The Critical Angle Formula, expressed as \ ( \theta_c = \sin^{-1}\left(\frac{n_r}{n_i}\right) \), defines the minimum angle of incidence beyond which total internal reflection occurs at the boundary between two optical media. This formula is a core concept in NCERT Class 12 Physics, Chapter 9 (Ray Optics and Optical Instruments), and it appears regularly in CBSE board exams as well as JEE Main, JEE Advanced, and NEET. In this article, you will find the complete derivation, a ready-to-use formula sheet, three progressive solved examples, CBSE exam tips for 2025-26, common mistakes, and JEE/NEET application patterns.
Key Critical Angle Formulas at a Glance
Quick reference for the most important formulas on critical angle and total internal reflection.
- Critical angle: \( \theta_c = \sin^{-1}\left(\dfrac{n_r}{n_i}\right) \)
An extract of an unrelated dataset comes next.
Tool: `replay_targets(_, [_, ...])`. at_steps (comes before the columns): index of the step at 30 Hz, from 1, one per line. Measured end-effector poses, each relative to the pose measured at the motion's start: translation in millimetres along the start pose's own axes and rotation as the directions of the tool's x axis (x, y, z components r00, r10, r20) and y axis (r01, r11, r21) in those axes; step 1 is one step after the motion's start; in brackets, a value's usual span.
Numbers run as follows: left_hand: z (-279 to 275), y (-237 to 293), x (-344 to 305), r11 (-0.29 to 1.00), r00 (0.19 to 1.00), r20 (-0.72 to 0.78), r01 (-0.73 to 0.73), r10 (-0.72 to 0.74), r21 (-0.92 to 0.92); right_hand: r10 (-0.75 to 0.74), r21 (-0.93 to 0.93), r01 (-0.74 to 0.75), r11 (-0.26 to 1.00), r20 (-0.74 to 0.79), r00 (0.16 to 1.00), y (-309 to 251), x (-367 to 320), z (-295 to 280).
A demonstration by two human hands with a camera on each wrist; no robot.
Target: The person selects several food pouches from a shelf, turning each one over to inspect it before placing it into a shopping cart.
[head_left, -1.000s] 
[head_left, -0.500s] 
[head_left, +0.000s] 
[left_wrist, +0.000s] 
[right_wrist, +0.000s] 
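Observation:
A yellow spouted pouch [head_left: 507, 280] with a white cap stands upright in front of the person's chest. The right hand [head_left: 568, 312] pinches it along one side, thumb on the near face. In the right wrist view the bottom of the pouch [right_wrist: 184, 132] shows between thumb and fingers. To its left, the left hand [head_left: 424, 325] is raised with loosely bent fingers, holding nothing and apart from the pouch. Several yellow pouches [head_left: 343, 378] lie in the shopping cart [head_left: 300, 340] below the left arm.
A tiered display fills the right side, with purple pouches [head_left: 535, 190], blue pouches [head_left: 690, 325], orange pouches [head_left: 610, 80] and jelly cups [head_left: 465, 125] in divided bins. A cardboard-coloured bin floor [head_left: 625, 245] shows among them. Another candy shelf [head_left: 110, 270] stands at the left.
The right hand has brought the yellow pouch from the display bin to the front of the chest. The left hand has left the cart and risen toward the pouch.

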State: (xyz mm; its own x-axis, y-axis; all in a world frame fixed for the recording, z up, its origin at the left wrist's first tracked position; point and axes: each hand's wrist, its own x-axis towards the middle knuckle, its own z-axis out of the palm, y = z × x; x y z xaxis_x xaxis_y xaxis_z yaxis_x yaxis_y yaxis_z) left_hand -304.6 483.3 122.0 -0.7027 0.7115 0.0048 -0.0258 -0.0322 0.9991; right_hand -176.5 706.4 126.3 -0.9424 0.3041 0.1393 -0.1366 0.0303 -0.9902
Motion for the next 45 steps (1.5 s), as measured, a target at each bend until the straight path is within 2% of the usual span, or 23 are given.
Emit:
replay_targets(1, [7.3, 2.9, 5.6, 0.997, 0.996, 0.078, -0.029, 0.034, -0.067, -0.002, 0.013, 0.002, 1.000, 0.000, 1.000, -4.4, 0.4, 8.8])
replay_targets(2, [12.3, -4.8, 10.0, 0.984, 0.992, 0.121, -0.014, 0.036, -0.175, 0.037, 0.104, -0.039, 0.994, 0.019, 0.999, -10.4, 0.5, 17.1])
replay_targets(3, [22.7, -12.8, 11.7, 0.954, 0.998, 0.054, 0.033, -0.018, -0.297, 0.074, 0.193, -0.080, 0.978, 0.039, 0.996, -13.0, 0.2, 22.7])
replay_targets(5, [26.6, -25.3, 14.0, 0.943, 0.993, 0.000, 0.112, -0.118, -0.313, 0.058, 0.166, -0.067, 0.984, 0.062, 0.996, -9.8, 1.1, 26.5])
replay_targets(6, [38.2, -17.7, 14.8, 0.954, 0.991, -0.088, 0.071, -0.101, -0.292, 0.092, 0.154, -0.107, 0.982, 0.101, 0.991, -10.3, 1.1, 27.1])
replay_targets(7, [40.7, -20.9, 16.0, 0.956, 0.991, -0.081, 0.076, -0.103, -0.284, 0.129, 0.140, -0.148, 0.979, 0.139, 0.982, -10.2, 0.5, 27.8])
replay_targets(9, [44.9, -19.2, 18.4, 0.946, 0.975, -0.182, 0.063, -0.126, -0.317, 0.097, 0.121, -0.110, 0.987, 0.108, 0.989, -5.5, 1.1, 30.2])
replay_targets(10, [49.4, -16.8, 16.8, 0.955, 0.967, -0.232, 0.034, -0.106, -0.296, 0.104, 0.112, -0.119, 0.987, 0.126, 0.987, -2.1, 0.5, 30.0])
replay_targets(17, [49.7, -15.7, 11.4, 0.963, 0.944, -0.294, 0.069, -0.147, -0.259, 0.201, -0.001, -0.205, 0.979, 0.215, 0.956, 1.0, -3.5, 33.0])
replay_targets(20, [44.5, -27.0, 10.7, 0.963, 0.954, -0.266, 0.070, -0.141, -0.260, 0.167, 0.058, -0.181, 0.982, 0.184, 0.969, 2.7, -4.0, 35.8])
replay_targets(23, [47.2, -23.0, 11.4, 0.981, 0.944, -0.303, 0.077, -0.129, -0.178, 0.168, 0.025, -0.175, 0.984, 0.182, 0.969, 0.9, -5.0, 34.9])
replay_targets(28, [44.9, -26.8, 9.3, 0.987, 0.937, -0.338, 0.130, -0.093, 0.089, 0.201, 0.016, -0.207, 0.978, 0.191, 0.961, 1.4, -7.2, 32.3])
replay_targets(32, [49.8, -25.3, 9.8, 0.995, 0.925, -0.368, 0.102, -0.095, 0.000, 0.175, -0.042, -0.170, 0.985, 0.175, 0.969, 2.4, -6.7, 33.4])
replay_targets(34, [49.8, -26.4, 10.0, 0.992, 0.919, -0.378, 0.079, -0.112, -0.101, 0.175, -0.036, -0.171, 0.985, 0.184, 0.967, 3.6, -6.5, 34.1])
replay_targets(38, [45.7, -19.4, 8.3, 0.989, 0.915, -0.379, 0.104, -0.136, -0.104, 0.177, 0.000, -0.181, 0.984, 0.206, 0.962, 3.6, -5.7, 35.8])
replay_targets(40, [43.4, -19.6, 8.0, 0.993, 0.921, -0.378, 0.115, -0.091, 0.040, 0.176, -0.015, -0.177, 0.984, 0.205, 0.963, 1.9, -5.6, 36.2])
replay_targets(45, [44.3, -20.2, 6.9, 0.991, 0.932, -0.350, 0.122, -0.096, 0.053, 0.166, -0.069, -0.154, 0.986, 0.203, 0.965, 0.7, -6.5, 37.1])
- Snell's Law at critical angle: \( n_i \sin\theta_c = n_r \sin 90^\circ \)
- For glass-air interface: \( \theta_c = \sin^{-1}\left(\dfrac{1}{n}\right) \)
- Refractive index relation: \( n = \dfrac{1}{\sin\theta_c} \)
- Speed of light relation: \( \sin\theta_c = \dfrac{v_i}{v_r} \)
- Wavelength relation: \( \sin\theta_c = \dfrac{\lambda_i}{\lambda_r} \)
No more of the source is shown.